Le second film a été réalisé par Geoff Moore à New York. On y voit un homme perdu sur une île qui met un message dans une bouteille dans l'eau. Une femme supposée être son amante est montrée sur un quai en train de lire un journal et à la fin de la vidéo reçoit et lit le message et sourit. La vidéo montre également le groupe interpréter la chanson dans ce qui semble être l'intérieur de la bouteille lâchée par l'homme perdu en mer, ainsi que Nina Persson regardant par le goulot de la bouteille et plus tard à travers un périscope la femme. Au milieu de la chanson, le groupe est également interviewé par plusieurs journalistes portant un équipement de plongée qui descendent d'une échelle dans la pièce.

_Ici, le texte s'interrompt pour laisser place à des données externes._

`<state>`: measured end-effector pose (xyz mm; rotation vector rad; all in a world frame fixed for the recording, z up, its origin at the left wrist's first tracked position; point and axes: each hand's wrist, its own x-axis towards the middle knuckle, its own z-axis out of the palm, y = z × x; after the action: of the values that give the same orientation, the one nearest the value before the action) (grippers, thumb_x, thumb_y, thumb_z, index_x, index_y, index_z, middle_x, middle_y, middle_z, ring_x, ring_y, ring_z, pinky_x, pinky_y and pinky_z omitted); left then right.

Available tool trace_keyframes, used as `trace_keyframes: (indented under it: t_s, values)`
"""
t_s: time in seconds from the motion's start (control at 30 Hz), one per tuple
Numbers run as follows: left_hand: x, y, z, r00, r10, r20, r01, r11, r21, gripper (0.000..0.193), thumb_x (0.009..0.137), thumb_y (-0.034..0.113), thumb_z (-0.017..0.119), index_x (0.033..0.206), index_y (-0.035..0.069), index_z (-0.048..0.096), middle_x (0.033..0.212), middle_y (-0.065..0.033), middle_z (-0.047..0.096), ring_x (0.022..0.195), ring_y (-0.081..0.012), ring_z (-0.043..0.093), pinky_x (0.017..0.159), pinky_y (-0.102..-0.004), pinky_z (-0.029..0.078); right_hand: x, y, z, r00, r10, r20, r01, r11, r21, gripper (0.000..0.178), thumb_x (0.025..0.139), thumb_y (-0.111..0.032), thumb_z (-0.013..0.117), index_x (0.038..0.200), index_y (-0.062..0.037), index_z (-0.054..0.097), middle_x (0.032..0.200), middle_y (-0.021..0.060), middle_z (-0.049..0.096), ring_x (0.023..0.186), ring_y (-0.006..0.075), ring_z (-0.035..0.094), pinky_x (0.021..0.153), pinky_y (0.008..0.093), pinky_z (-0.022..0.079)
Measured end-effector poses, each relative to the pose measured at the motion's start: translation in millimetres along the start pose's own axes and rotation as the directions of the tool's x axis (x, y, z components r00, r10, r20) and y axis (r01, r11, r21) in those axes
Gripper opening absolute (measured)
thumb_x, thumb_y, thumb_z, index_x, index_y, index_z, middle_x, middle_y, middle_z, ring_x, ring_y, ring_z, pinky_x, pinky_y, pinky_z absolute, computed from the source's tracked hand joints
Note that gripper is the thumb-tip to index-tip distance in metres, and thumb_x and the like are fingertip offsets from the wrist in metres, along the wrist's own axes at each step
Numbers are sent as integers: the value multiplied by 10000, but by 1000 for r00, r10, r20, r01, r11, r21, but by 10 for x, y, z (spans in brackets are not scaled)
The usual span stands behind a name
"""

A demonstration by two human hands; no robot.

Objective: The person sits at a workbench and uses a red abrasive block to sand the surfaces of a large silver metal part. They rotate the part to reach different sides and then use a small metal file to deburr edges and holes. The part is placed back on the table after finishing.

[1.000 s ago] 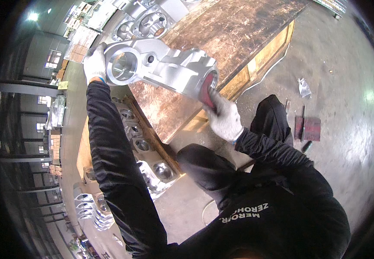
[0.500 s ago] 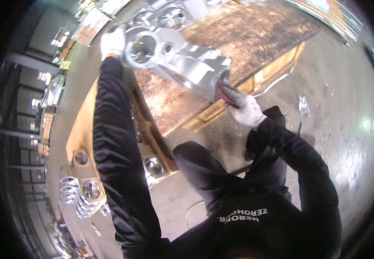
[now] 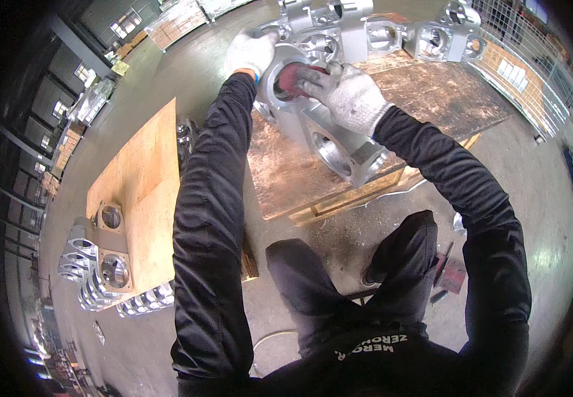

Le troisième et dernier clip a été créé pour promouvoir le film Roméo + Juliette de Baz Luhrmann . Semblable au deuxième clip, ce clip remplace certaines scènes par des extraits de films mettant en vedette Leonardo DiCaprio , Claire Danes et John Leguizamo .
Liste des pistes
Version originale
- Single CD européen, single 7 pouces et cassette britannique
- « Lovefool » – 3:16
- « Le méchant rayon de soleil » – 2:53
- Single CD britannique, australasien et japonais
- « Lovefool » – 3:16
- « Le méchant rayon de soleil » – 2:53
- " Iron Man " (premier essai) – 3:39
Réédition
Graphiques
Graphiques de fin d'année
Certifications
Historique des versions
Version bicolore
Le duo électronique allemand Twocolors a enregistré une reprise de la chanson en 2020. Elle a été classée en Allemagne et dans de nombreux classements européens. Elle a dominé les classements en Pologne et a connu un grand succès dans les pays post-soviétiques, notamment en Russie. Une version de la chanson mettant en vedette la chanteuse américaine Pia Mia est sortie le 12 novembre 2020.